In one of the two most extensive studies to date, psychologist Leonard Eron and University of Illinois professor Rowell Huesmann observed 875 8-year-old boys in New York state for over four decades.

"When research was started in 1960, television viewing was not a major focus. Bin in 1970, in the 10-year follow-up, one of the best predictions we could find of aggressive behavior in a teenage boy was how much violence he watched as a child. In 1981, we found that adults who had been convicted of the most serious crimes were those same ones who had been the more aggressive teenagers and who had watched the most television violence as children."

Ok. Let me get off my soapbox and admit that after a hard day of work, a few hours escaping in front of the boob-tube is pretty inviting. I won't preach about what I cannot claim to prac­tice. However, I would like to throw out a few thoughts for those with children and grandchildren.

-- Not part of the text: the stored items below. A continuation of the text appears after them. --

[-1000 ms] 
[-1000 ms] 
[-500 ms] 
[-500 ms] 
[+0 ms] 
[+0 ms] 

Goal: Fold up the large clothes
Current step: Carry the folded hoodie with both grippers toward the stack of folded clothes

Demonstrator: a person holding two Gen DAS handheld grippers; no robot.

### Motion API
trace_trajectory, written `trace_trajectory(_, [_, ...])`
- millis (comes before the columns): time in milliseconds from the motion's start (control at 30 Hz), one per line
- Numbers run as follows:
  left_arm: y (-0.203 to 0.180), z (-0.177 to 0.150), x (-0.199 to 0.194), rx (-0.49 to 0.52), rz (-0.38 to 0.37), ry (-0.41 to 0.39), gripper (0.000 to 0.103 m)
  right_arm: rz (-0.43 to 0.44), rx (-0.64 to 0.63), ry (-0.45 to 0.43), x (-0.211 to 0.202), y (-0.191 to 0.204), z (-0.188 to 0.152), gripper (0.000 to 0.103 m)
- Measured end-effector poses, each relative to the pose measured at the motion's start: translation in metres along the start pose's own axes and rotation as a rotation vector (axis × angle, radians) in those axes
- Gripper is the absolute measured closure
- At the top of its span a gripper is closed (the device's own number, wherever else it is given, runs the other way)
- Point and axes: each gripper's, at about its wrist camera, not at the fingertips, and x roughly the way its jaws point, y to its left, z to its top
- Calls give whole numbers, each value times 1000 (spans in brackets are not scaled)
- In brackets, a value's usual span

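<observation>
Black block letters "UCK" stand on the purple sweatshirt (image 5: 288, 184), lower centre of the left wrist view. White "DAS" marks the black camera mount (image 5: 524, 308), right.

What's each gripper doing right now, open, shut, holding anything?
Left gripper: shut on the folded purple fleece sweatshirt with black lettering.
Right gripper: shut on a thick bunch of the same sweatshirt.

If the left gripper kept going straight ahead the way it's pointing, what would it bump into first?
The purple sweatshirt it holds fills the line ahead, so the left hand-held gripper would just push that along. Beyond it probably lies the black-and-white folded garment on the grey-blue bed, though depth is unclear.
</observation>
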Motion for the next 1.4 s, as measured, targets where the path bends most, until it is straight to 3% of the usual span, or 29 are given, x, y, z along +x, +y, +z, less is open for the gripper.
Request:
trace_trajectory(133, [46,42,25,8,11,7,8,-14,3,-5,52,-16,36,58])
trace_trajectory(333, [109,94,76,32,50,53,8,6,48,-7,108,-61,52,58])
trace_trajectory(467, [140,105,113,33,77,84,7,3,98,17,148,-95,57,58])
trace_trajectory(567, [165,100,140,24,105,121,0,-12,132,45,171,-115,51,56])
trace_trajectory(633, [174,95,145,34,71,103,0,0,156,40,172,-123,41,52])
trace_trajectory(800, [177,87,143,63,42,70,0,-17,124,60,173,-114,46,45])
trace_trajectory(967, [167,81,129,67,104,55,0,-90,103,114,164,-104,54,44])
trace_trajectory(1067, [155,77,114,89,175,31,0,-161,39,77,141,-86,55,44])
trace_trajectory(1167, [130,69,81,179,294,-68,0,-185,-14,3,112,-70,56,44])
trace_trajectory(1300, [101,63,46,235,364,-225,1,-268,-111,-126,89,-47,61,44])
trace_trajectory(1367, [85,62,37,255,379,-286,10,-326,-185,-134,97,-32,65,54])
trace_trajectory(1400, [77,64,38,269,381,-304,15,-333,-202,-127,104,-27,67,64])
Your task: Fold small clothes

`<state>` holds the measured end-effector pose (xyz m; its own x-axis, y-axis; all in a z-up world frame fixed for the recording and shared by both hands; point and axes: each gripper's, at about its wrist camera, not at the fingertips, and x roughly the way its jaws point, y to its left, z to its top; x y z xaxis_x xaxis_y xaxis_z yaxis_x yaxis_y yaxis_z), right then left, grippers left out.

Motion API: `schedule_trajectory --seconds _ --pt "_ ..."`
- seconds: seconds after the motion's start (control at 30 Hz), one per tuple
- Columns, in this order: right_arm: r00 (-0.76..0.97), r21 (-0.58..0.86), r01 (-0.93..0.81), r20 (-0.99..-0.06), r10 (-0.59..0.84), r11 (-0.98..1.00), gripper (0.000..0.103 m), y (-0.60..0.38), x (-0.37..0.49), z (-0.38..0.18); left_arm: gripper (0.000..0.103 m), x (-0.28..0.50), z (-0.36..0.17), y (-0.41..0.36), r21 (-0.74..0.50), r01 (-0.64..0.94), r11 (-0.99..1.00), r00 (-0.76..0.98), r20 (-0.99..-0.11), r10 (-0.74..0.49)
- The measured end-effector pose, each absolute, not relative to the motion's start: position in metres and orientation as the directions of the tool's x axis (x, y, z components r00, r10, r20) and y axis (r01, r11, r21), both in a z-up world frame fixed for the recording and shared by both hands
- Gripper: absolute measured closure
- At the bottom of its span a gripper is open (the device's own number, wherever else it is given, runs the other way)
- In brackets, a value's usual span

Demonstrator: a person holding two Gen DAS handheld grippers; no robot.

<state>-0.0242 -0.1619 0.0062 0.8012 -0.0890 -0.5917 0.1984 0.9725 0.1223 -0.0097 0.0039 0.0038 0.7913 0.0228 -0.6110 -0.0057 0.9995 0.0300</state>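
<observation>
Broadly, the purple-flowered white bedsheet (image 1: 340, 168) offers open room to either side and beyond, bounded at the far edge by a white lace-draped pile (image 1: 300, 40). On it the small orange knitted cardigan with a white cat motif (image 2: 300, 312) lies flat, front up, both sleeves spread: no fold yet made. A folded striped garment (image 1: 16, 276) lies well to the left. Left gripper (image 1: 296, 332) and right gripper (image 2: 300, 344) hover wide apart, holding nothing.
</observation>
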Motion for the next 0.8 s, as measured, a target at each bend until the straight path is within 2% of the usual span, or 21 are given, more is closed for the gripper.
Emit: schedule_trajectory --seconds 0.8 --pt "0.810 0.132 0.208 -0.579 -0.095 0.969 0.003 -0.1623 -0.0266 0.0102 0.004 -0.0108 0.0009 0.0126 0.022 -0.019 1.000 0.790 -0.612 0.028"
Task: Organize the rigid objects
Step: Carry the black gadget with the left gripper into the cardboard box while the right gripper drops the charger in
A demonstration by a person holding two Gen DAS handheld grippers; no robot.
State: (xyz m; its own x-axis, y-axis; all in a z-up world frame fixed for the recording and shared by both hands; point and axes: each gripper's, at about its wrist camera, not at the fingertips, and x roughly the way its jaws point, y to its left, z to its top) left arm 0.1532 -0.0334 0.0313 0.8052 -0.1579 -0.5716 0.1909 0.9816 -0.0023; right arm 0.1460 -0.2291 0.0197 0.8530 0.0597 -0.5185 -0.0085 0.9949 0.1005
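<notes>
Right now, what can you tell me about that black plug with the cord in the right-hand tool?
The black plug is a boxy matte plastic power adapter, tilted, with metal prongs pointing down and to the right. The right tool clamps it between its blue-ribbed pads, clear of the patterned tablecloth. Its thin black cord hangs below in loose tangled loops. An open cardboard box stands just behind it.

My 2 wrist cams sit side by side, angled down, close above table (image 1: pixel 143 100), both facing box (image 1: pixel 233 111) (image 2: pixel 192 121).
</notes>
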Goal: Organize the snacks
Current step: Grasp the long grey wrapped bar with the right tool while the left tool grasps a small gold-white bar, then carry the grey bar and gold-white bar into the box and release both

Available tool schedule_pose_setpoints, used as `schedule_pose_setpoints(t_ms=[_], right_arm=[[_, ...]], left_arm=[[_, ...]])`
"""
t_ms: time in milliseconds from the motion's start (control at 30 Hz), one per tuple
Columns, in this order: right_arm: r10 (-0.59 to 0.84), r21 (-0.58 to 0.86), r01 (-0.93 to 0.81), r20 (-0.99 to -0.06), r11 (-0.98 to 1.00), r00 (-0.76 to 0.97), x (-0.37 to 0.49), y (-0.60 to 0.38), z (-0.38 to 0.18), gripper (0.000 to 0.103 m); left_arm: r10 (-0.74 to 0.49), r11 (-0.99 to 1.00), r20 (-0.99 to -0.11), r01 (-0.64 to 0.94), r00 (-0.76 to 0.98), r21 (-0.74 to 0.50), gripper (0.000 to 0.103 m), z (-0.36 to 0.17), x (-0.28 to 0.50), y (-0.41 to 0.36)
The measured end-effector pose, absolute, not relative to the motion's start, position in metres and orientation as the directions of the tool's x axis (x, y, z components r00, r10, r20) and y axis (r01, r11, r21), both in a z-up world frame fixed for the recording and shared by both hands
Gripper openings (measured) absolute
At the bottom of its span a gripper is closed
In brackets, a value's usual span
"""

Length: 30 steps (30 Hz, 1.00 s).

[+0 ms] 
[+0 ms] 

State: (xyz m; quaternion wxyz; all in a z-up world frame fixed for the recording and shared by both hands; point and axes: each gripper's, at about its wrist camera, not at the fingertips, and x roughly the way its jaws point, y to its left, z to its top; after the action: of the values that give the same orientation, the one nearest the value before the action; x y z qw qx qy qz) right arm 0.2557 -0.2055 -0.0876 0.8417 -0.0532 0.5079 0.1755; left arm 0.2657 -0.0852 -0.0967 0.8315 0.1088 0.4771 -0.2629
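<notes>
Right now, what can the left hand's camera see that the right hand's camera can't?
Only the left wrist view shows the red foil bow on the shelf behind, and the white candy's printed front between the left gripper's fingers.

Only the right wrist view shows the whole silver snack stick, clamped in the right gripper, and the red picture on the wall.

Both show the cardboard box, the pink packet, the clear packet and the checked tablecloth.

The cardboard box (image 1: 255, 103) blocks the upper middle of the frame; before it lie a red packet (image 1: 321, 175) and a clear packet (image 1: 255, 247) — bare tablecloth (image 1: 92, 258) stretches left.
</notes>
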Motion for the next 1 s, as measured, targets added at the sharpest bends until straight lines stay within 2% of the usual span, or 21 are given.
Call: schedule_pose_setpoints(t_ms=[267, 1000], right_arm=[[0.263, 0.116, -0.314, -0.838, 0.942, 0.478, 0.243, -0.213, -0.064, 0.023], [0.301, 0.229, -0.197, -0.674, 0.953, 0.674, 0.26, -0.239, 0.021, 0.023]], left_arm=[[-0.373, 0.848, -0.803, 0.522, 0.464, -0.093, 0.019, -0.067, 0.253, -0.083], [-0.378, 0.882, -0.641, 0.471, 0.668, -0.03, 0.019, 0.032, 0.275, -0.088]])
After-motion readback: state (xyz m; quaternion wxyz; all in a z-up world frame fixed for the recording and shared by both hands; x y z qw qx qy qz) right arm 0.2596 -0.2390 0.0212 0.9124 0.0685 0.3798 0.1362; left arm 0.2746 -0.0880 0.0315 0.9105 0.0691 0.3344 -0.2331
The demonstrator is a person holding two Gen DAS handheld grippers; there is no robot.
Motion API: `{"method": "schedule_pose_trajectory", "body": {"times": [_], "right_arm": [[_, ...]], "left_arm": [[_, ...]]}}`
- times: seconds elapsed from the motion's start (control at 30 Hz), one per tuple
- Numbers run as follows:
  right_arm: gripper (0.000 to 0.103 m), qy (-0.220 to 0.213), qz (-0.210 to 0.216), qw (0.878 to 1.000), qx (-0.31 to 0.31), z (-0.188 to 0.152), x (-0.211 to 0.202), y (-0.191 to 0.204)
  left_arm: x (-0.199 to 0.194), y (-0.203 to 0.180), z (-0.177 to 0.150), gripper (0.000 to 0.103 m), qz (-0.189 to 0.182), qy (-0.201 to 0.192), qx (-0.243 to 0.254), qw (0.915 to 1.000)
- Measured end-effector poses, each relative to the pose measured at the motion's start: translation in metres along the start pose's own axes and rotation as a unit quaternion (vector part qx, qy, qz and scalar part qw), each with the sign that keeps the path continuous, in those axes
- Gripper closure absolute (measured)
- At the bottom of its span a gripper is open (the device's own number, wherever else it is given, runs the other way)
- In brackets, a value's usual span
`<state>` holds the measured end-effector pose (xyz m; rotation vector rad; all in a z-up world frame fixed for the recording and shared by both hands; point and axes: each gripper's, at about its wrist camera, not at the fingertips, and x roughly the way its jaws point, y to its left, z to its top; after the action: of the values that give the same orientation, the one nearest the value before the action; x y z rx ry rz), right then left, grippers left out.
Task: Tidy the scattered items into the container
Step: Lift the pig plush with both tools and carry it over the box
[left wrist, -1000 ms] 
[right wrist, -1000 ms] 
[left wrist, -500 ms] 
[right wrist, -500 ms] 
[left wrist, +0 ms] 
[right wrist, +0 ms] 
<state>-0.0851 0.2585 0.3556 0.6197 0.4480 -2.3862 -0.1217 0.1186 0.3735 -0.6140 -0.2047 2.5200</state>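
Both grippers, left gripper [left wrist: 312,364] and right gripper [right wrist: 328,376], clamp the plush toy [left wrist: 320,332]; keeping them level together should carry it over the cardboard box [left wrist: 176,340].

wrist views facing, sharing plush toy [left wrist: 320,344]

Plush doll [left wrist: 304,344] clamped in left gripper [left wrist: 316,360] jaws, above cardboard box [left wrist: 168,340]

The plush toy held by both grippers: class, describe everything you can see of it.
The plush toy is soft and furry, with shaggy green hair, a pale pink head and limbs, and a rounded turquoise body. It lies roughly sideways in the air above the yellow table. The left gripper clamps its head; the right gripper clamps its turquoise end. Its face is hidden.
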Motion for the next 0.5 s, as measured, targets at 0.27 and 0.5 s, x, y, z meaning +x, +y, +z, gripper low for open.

Try diverting the car toward the library once in a while instead of the video store. They'll scream the first few times, but who knows, you might even get them to go inside. Be careful though. Libraries are desperate and resort to renting videos to try and draw a crowd.

The best suggestion for the good of all our children -- and for our own good, as well -- is that as adults set the example for the next generation by making time to read. It's a better stress reliever that anything put out by the drug companies and contains no side effects! It's a great feeling to finish a great whodunit, tearjerker, or for those with a serious side a solid biography of someone you have always admired.

Encourage reading this sum­mer by hanging a hammock in the backyard under a shade tree. Sound corny? Try it yourself. You won't want to get up any time soon. Help your kids start a book club with some of their cousins, neighbors, or friends. They can read a book and then trade it off with a friend.

As you pack for the beach, throw in the sunblock and a book right after it. Put books everywhere your children sit for longer periods of time like the back seat of the car, or in a basket near the sofa. You might even try a chil­d's magazine in the bathroom. If books aren't easy to get to, chil­dren will turn to that which always is ...the clicker -- more formally known as the remote control.

But if you buy, borrow, or give books, the children will read them Have a wonderful summer.

Nancy Agris Savage was the editor of "The Hellenic Chronicle" from 1990-2000. She is currently writing freelance for several publications and, together with her husband, Bob, raising two young daughters.